Yukarıdaki tanımı ile günümüzde henüz tam anlamı ile Endüstri 4.0 prensiplerine
göre çalışan bir işletme vardır denilemez. Siemens gibi bazı büyük imalatçılar,
üniversiteler ile işbirliği yaparak gelecek fabrikasının prototip uygulamalarını
gerçekleştirmek üzere önemli paralar harcamaktadırlar. Var olan dijital makinelerin
çoğu aslında tam anlamı ile Endüstri 3.0 ürünüdür. Bunların da endüstri 4.0
toplumuna evrilmeleri gerekmektedir. Bu otomasyon sistemlerini üretenlerin önünde
yapılacak iki iş vardır. Ya ellerindeki sistemleri bu hali ile satacaklar (ki
henüz yeterli düzeyde otomasyona sahip olmayan işletmelere kolaylıkla hitap
edebilir) ya da bu sistemleri satmadan otonom niteliklere kavuşturmak için yatırımlar
yapacak ve makineleri ondan sonra pazarlayacaklardır. Bu ikinci durum henüz
yeterince pazarda varlığını göstermiş değildir.
Bugün makinelerini yenilemek isteyen imalatçılar eğer bu gerçeği göz ardı ederek
Endüstri 4.0 toplumuna dönüşümlerini sağlamak amacı ile otonom makinalar yerine
otomatik makineleri alırlar ise rakiplerinin otonom sistemleri ile rekabet edemeyeceklerdir.
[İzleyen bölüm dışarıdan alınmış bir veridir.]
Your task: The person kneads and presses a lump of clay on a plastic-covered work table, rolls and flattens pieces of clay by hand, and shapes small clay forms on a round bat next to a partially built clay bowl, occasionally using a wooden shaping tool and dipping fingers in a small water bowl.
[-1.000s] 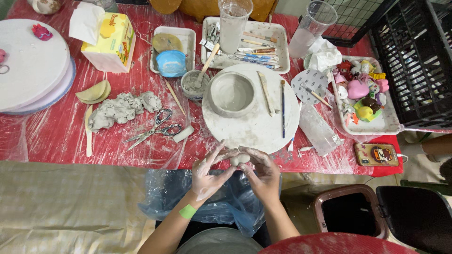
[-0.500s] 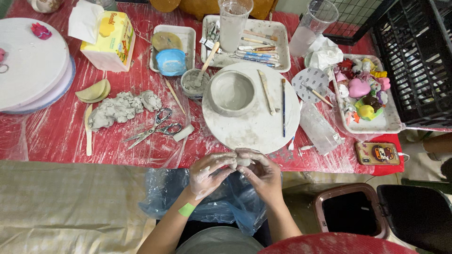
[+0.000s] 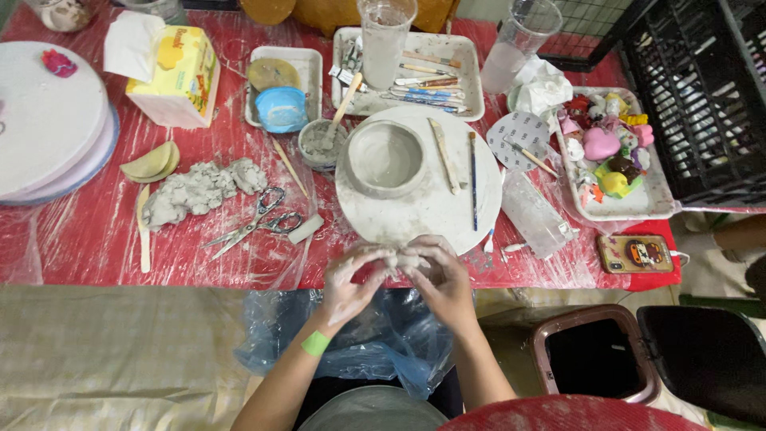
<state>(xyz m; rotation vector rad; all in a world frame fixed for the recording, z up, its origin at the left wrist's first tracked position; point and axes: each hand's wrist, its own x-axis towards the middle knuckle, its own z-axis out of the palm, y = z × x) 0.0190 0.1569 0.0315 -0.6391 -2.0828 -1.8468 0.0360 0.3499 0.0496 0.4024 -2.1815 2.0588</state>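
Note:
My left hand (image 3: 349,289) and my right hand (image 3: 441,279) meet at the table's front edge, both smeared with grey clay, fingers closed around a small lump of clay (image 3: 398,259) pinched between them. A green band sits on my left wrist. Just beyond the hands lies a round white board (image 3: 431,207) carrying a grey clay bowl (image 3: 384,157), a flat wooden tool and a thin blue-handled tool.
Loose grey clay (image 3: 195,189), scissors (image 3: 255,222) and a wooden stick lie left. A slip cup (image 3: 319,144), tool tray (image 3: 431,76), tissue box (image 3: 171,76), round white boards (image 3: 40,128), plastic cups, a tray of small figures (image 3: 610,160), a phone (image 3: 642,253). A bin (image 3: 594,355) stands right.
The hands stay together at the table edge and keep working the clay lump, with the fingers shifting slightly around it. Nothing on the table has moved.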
Ülke içerisindeki tüm kurumlar dördüncü dönüşümü gerçekleştiriyorum düşüncesi
ile otomatik makinelere (endüstri 3.0 ürünü) yönelirler ise ülke "otomasyon
çöplüğüne" dönebilir. Tıpkı geçmişte olduğu gibi otomatik makineler geldiğinde
eski tezgahların hiç birisi rekabet edemedi. Maliyet, kalite ve hızlı üretimde
sınıfta kaldılar. Verimlilik yarışından otomasyonun baskısı ile imalat ortamını
terk edip zamanla artık müzelerde sergilenebilir hale geldiler. Önümüzdeki yıllarda
da gelişmiş dünyada insansız, otonom sistemler hakim olacak ve günümüzün otomasyon
sistemlerinin onlar ile baş etmesi (kalite, hız, zaman, yetenek, bilgi gereksinimleri
doğrultusunda) mümkün olmayacaktır. Kişiselleşmiş üretim, zeki ürün, etkin iletişim,
kestirimci bakım, kendi kendini tedavi etme, kesintisiz üretim vb. gibi alanlarda
oluşturacakları üstünlük ile diğerlerini imalat sahnesinden yavaş yavaş sileceklerdir.
O nedenle, geleceğe doğru makine parkurlarını yenilemek ve yatırım planları
yapmak isteyen imalatçıların sadece otomatik makinelere yönelmeleri ileride
aynı yatırımları tekrar yapmaları durumunu doğurabilecektir. Üstelik bu süre
çokta uzun olmayacaktır.
Diğer yandan;
Bu meseleyi diğer ülkelerde olduğu gibi ülkemizde de milli bir konu olarak ele
almakta fayda vardır. Ülkemiz imalat endüstrisinin gelecek vizyonunu çok net
bir şekilde belirlemeli ve referans modelini oluşturmalıdır. Türkiye'nin imalat
vizyonunu temel alacak şekilde , " Türkiye Toplumsal Gelişim Rehberi",
"Gelecek Türkiye'sinin temel bileşenleri" veya "TURİKYE 2030"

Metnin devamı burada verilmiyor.